### Task directions
Please retype the material beneath this task exactly, starting with its first line and finishing with the line containing "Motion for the".

━━━━━ Dataset extract

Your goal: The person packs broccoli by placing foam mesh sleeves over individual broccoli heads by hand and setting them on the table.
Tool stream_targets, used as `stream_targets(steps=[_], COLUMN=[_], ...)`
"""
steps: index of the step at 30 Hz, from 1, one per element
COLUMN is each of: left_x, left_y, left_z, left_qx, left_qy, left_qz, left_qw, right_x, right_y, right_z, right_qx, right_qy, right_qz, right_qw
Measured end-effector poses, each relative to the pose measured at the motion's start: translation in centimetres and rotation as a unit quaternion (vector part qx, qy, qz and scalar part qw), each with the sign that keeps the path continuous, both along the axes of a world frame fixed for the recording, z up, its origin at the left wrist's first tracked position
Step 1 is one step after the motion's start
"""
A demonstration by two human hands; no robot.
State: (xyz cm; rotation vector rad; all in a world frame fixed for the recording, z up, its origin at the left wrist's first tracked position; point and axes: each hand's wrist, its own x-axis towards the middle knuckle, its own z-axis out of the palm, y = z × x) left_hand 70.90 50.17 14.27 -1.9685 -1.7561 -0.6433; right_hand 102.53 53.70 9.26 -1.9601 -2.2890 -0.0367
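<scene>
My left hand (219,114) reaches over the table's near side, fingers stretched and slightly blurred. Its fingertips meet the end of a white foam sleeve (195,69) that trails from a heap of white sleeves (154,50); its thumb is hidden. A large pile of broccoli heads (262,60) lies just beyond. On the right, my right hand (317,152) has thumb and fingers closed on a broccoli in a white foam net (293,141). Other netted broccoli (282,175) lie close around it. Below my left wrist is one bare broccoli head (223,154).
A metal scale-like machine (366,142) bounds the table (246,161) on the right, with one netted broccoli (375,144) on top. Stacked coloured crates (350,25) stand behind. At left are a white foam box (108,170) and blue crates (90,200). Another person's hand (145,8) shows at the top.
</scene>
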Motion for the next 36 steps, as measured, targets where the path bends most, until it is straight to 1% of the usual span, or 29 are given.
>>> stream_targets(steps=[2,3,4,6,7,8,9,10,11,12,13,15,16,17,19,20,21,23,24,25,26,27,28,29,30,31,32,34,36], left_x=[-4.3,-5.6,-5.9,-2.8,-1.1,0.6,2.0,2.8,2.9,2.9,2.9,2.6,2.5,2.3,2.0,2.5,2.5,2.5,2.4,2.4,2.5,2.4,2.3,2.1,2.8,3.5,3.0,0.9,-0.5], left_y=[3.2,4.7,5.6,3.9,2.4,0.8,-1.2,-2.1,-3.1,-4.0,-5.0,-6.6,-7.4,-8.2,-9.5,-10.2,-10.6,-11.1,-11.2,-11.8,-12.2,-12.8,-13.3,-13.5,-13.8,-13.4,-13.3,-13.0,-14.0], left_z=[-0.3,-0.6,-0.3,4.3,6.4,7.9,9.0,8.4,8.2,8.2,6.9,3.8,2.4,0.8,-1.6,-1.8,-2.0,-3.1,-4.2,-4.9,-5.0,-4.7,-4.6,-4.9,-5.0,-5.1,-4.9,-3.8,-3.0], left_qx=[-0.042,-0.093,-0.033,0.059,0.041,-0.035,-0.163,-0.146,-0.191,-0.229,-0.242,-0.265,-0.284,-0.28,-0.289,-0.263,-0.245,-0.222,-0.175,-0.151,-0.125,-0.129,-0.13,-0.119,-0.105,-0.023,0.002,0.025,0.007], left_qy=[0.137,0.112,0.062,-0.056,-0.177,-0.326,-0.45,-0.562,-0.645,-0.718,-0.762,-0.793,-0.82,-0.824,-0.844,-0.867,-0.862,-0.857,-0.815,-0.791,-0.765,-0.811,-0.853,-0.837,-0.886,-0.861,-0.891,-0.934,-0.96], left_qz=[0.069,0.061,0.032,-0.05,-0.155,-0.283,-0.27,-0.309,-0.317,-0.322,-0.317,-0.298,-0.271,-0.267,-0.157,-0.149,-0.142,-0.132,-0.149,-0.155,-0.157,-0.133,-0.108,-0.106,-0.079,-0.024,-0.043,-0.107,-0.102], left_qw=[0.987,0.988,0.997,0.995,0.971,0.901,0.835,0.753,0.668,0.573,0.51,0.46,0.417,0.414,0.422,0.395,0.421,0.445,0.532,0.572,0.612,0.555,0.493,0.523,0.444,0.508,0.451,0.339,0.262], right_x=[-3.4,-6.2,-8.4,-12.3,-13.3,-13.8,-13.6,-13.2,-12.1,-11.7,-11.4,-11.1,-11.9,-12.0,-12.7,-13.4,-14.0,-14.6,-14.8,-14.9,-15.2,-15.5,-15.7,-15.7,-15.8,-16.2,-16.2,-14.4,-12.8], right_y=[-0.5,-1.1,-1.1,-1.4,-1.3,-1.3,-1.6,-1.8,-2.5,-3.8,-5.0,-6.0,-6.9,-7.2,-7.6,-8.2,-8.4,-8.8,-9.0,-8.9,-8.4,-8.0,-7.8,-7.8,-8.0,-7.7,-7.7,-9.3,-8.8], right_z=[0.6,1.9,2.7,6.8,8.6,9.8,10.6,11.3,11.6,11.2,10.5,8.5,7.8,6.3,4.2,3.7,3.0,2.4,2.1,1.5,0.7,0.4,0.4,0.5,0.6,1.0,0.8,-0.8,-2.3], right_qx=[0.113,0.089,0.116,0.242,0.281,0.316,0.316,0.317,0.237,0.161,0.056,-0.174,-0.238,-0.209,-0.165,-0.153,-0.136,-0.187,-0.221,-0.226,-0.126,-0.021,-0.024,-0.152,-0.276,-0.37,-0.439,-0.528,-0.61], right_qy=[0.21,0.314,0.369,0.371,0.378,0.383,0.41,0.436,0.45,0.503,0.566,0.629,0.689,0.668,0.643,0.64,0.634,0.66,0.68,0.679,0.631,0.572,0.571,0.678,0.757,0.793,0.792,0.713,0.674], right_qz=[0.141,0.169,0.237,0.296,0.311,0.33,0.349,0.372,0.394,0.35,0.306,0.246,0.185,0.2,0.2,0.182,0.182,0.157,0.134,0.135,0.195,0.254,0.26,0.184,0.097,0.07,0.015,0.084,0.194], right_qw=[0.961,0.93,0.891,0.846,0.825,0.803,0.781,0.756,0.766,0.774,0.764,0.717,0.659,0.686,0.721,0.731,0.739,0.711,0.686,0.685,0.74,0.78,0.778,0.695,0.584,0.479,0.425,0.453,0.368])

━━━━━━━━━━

### Task response
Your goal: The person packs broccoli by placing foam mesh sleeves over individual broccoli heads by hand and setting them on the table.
Tool stream_targets, used as `stream_targets(steps=[_], COLUMN=[_], ...)`
"""
steps: index of the step at 30 Hz, from 1, one per element
COLUMN is each of: left_x, left_y, left_z, left_qx, left_qy, left_qz, left_qw, right_x, right_y, right_z, right_qx, right_qy, right_qz, right_qw
Measured end-effector poses, each relative to the pose measured at the motion's start: translation in centimetres and rotation as a unit quaternion (vector part qx, qy, qz and scalar part qw), each with the sign that keeps the path continuous, both along the axes of a world frame fixed for the recording, z up, its origin at the left wrist's first tracked position
Step 1 is one step after the motion's start
"""
A demonstration by two human hands; no robot.
State: (xyz cm; rotation vector rad; all in a world frame fixed for the recording, z up, its origin at the left wrist's first tracked position; point and axes: each hand's wrist, its own x-axis towards the middle knuckle, its own z-axis out of the palm, y = z × x) left_hand 70.90 50.17 14.27 -1.9685 -1.7561 -0.6433; right_hand 102.53 53.70 9.26 -1.9601 -2.2890 -0.0367
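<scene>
My left hand (219,114) reaches over the table's near side, fingers stretched and slightly blurred. Its fingertips meet the end of a white foam sleeve (195,69) that trails from a heap of white sleeves (154,50); its thumb is hidden. A large pile of broccoli heads (262,60) lies just beyond. On the right, my right hand (317,152) has thumb and fingers closed on a broccoli in a white foam net (293,141). Other netted broccoli (282,175) lie close around it. Below my left wrist is one bare broccoli head (223,154).
A metal scale-like machine (366,142) bounds the table (246,161) on the right, with one netted broccoli (375,144) on top. Stacked coloured crates (350,25) stand behind. At left are a white foam box (108,170) and blue crates (90,200). Another person's hand (145,8) shows at the top.
</scene>
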Motion for the next 36 steps, as measured, targets where the path bends most, until it is straight to 1% of the usual span, or 29 are given.

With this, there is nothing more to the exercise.